+# Device drivers for IR (infra red) remote controls
+
+This repo provides a driver to receive from IR (infra red) remote controls and
+a driver for IR "blaster" apps. The device drivers are nonblocking. They do not
+require `uasyncio` but are compatible with it.
+
+# 1. IR communication
+
+IR communication uses a carrier frequency to pulse the IR source. Modulation
+takes the form of OOK (on-off keying). There are multiple protocols and at
+least two options for carrier frequency, namely 36KHz and 38KHz.
+
+The drivers support the NEC protocol and two Philips protocols, namely RC-5 and
+RC-6 mode 0. In the case of the transmitter the carrier frequency is a runtime
+parameter: any value may be specified. The receiver uses a hardware demodulator
+which must be specified for the correct frequency. The receiver device driver
+sees the demodulated signal and is hence carrier frequency agnostic.
+
+Examining waveforms from various remote controls it is evident that numerous
+protocols exist. Some are doubtless proprietary and undocumented. The supported
+protocols are those for which I managed to locate documentation. My preference
+is for the NEC version. It has conservative timing and ample scope for error
+detection. RC-5 has limited error detection, and RC-6 mode 0 has rather fast
+timing: I doubt that detection can be accomplished on targets slower than a
+Pyboard.
+
+A remote using the NEC protocol is [this one](https://www.adafruit.com/products/389).
+
+Remotes normally transmit an address and a data byte. The address denotes the
+physical device being controlled. The data is associated with the button on the
+remote. Provision exists for differentiating between a button repeatedly
+pressed and one which is held down; the mechanism is protocol dependent.
+
+# 2. Hardware Requirements
+
+The receiver is cross-platform. It requires an IR receiver chip to demodulate
+the carrier. The chip must be selected for the frequency in use by the remote.

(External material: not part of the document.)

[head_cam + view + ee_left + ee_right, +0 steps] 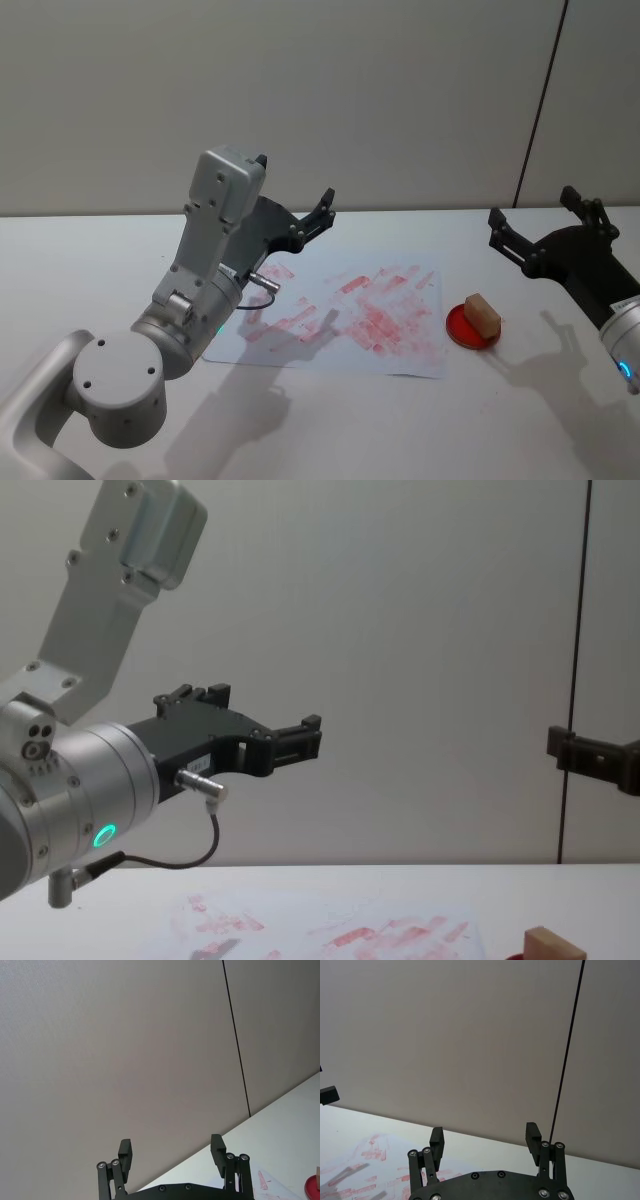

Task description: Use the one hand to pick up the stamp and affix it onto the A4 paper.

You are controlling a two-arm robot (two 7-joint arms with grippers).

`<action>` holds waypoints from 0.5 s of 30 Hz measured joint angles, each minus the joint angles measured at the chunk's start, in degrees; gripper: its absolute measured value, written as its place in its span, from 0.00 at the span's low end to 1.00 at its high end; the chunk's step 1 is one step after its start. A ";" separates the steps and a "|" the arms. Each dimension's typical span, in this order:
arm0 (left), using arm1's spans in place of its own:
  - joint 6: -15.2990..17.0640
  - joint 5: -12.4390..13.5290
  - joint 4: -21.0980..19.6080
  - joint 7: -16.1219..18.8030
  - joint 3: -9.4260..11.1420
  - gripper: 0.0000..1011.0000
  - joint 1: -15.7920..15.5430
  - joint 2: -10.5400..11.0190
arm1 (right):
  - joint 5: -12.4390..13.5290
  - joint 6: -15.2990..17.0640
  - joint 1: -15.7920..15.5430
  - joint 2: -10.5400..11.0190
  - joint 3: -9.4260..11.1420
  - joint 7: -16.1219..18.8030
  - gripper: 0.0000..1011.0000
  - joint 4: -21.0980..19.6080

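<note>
The stamp (483, 313) sits on a round red ink pad (460, 330), its underside hidden against the pad. The pad lies on the white table (100, 260) just beside the right edge of the A4 paper (350, 320). That sheet lies flat mid-table, crowded with red prints and smears.

The left arm's grey joints cover the paper's near left corner, and a thin dark cable (262, 300) loops at its wrist. Its left tool (170, 1145) is held up over the sheet's left part, fingers spread apart on nothing. The right tool (533, 208) hangs above the table's right side, beyond the pad toward the far edge, also spread and empty. Its arm runs off the head view's right edge.

From the chest, the stamp is cut off at the frame's bottom. A plain wall with a dark vertical seam (540, 100) stands behind the table.
</note>
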 joint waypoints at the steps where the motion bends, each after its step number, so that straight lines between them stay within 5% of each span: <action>1: 0.00 0.00 0.00 0.00 0.00 0.99 0.00 0.00 | 0.00 0.00 0.00 0.01 0.00 0.01 0.99 0.00; 15: 0.00 0.00 0.00 0.00 0.00 0.99 0.00 0.00 | 0.67 3.37 -0.85 1.46 0.97 0.23 0.99 0.30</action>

+For 38KHz devices a receiver chip such as the Vishay TSOP4838 or the
+[adafruit one](https://www.adafruit.com/products/157) is required. This
+demodulates the 38KHz IR pulses and passes the demodulated pulse train to the
+microcontroller. The tested chip returns a 0 level on carrier detect, but the
+driver design should ensure operation regardless of sense.
+
+The pin used to connect the decoder chip to the target is arbitrary but the
+test programs assume pin X3 on the Pyboard, pin 13 on the ESP8266 and pin 23 on
+ESP32.
+
+The transmitter requires a Pyboard 1.x (not Lite) or a Pyboard D. Output is via
+an IR LED which will normally need a transistor to provide sufficient current.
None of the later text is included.